Back on track? Three takeaways from Bayern’s much-needed win in Wolfsburg
Against VfL Wolfsburg, the main task was to settle the rocking Bavarian boat. It was far from perfect, but a good case of a job well done.
If any player was going to get Bayern back on track at the Volkswagen Arena, it was Robert Lewandowski. The Polish striker has a particular affinity for the Lower Saxon outfit, though it is fair to say that feeling is far from mutual.
Having started the season with a hot goal-scoring streak, things had dried up a little for Lewandowski. Up against the 2009 Bundesliga champions, everything seemed to be right back where they should be.
After a rather frustrating opening half hour for Die Roten, Lewy opened the scoring. The finish was typically ice-cool. Mats Hummels’ incisive ball into the box was well left by Serge Gnabry, and Lewy drilled the ball almost straight through the prostrate Koen Casteels.
The second goal four minutes into the second half was the perfect predator’s finish. When VfL defender William made a complete mess of dealing with Niklas Süle’s slightly misdirected long ball, the Bayern number nine out-wolfed the Wolves. He needed no second invitation, rounding Casteels before slotting the ball into an empty net.
In what was the perfect all-round game, Lewandowski’s neat pass for James set up Bayern’s match-sealing third goal, and he was denied a hat-trick late on by the busy Casteels.
Yes, it is fair to say that Lewy loves Wolfsburg.
If Robert Lewandowski had a great day, the same could not be said of Arjen Robben. The Dutchman was badly off the boil, and would eventually pay the price for the sort of silly shenanigans we all thought he had given up on long ago.
With a lot of the play going through the centre of the pitch, we would get to see little if anything of Robben’s famous charges and cuts inside. He did warm Casteels’ gloves with one decent effort, but that was about it.
It was clear that the bald Dutch master’s frustration was starting to bubble, and his curious hop and dive a minute before half time was as ridiculous as it was theatrical. It did not help that it was right in front of referee Guido Winkmann.

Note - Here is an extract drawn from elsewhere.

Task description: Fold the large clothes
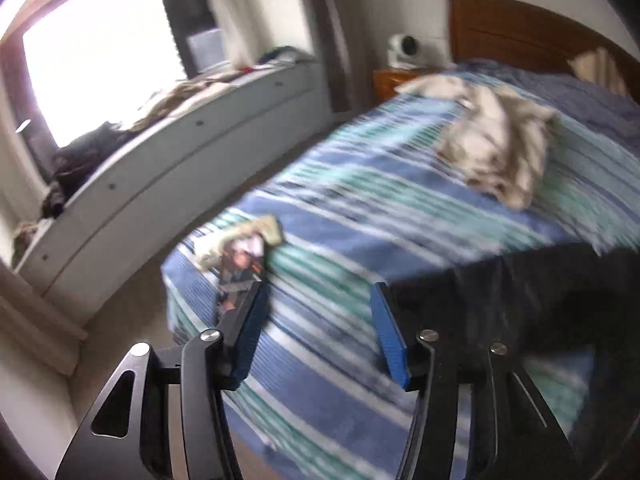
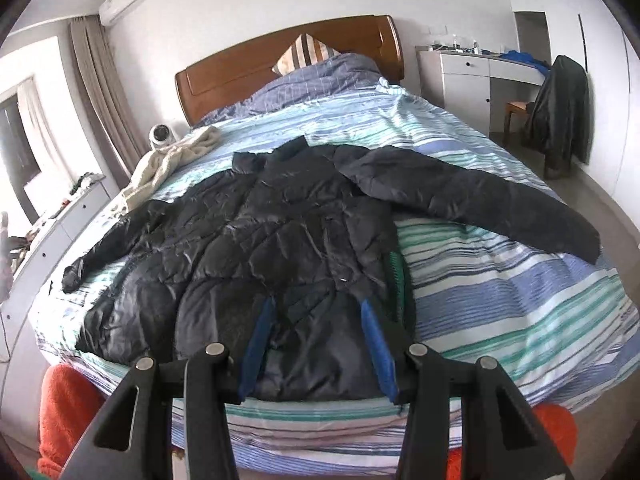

Coach Niko Kovač might have been best advised to hook the simmering Dutchman off at half-time, and three minutes before he hour mark the chickens came home to roost. Robben’s toe-to-heel challenge on Elvis Rexhbecaj was more of a lame afterthought than anything else, but it was clear what the outcome was going to be.
It was arguably one of the softest dismissals you are likely to see, but Robben took the decision with typically philosophical humour. He was laughing all the way to the tunnel, but will probably have the smile wiped off his face at the next training session before he sits out the next match in the stands.
Yes, this all sounds a little contradictory. But let me explain. After four matches without a win, Bayern have finally stopped the rot. After a dismal show on home turf again Borussia Mönchengladbach a fortnight ago, this was a far better showing.
This is all good.
The problem is that there are plenty of things that still need fixing. Despite scoring three times, plenty of other opportunities went begging. Bayern may have won the game and claimed the points, but a fully-functioning Bayern would have finished the contest long before half-time.
Two of the three goals came as a result of obvious defensive errors, and there will be – are are – far better teams out there than Wolfsburg. These teams will not be as slack, and Bayern will have to step up and start converting their chances. It is an issue that will need constant examination, even if the team starts winning again.
The Wolfsburg goal was also a cause for concern. This Bayern team continue to be vulnerable against the fast counterattack, and this was the case again today. The moment Wolfsburg actually tried something bold, the Bavarian defence looked stretched. Players were caught out of position, and the result was a soft-looking goal.
Outstanding issues aside, we can all be happy with today’s result. Next up, a trip to Athens.